_Exercise requirements:_ On every line of the listing, check for "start"; copy the lines that have it.

_Information provided:_
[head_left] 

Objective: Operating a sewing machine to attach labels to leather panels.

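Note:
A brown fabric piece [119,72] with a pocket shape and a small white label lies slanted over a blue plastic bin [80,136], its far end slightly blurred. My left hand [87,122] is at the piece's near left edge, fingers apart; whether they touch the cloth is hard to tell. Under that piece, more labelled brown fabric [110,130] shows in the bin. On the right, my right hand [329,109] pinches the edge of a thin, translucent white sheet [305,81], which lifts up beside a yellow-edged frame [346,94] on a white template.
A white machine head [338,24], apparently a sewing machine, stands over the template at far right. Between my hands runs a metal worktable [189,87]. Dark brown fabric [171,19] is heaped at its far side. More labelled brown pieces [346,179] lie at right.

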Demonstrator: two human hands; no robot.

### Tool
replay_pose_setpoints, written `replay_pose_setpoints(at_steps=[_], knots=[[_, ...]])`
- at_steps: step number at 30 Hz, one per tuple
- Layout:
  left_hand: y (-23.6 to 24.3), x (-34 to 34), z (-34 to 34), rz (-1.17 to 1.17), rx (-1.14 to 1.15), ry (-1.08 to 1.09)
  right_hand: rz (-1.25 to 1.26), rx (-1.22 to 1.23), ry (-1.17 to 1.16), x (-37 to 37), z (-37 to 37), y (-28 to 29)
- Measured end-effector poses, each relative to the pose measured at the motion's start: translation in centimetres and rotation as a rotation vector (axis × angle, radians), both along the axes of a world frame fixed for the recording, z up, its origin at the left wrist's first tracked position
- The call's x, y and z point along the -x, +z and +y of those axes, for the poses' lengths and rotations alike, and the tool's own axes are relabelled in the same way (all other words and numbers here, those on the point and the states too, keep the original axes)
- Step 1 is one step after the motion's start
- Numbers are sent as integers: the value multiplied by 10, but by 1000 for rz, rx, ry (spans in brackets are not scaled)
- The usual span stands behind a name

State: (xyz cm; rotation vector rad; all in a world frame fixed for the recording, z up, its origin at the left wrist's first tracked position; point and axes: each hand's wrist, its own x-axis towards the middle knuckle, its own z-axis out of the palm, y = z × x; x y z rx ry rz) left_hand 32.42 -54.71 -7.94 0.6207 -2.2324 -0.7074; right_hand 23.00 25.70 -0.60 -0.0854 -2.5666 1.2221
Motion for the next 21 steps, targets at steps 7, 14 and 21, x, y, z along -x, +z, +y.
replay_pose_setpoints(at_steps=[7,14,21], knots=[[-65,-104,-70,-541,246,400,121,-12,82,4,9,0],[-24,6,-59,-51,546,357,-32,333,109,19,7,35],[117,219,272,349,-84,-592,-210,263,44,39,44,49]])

_Answer:_
- Measured end-effector poses, each relative to the pose measured at the motion's start: translation in centimetres and rotation as a rotation vector (axis × angle, radians), both along the axes of a world frame fixed for the recording, z up, its origin at the left wrist's first tracked position
- Step 1 is one step after the motion's start

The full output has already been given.